ABOUT THIS TASK: Whenever a line in the material below includes "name", copy that line.

RECORDED INFORMATION:
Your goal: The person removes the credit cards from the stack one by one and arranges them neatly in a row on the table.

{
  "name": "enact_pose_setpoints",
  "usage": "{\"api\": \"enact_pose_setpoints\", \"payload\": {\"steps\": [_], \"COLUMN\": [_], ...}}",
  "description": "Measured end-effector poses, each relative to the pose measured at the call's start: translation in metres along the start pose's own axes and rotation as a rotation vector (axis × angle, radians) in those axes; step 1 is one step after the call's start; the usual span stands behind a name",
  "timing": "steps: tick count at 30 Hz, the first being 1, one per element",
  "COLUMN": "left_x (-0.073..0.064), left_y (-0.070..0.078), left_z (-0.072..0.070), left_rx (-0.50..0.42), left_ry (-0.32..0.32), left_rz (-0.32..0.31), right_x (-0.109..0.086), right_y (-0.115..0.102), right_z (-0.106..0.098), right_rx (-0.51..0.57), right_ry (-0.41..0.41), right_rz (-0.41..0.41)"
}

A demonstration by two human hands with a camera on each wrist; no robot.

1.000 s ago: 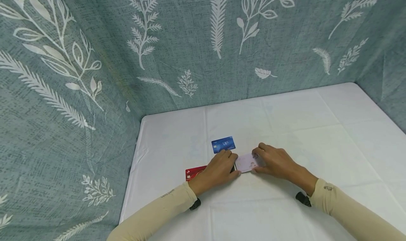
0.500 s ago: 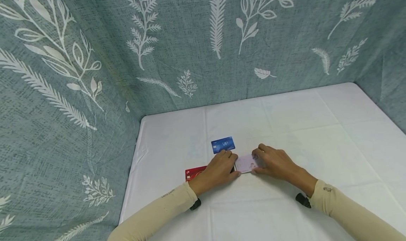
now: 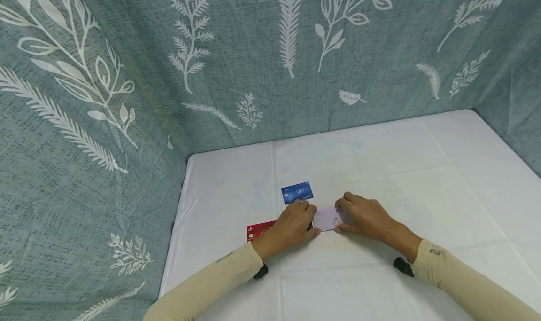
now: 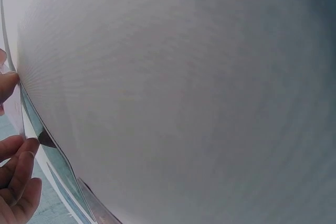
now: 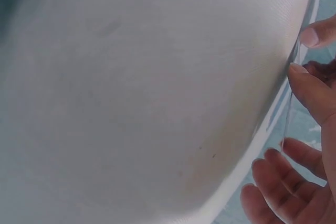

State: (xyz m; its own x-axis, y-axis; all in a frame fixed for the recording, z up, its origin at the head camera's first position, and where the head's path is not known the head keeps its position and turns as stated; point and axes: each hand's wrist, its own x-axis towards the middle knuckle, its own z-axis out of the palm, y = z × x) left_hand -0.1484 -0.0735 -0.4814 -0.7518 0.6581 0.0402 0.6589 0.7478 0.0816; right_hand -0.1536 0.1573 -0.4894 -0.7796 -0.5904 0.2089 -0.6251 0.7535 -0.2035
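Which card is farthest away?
The blue VIP card, beyond the left hand. The red card, partly hidden by that hand, and the pale pink card, in the right hand, are nearer.

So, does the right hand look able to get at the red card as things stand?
Probably not easily: the left hand lies between and hides part of the red card, and the right hand pinches the pale card.

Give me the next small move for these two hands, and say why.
Probably ease the pale card slightly toward the left hand. The right hand holds the card's right end, and the left hand is at its left end, where a dark edge shows. The two may fit together, though what that edge belongs to is hidden.
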Motion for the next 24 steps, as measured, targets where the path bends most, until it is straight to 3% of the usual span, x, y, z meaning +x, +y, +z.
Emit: {"api": "enact_pose_setpoints", "payload": {"steps": [24], "left_x": [0.0008], "left_y": [-0.0025], "left_z": [-0.0011], "left_rx": [0.003], "left_ry": [0.016], "left_rz": [0.019], "right_x": [0.0026], "right_y": [0.0025], "right_z": [0.0013], "right_rx": [0.017], "right_ry": [-0.056], "right_rz": [0.015]}}
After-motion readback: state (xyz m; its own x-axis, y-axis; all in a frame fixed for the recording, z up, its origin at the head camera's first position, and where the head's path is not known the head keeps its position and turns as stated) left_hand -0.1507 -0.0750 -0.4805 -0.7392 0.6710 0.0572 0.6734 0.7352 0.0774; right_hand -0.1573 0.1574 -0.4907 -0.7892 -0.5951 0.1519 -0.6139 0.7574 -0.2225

WORKED SOLUTION:
  "name": "enact_pose_setpoints",
  "description": "Measured end-effector poses, each relative to the pose measured at the call's start: translation in metres along the start pose's own axes and rotation as a rotation vector (axis × angle, radians) in those axes; step 1 is one step after the call's start; the usual span stands behind a name",

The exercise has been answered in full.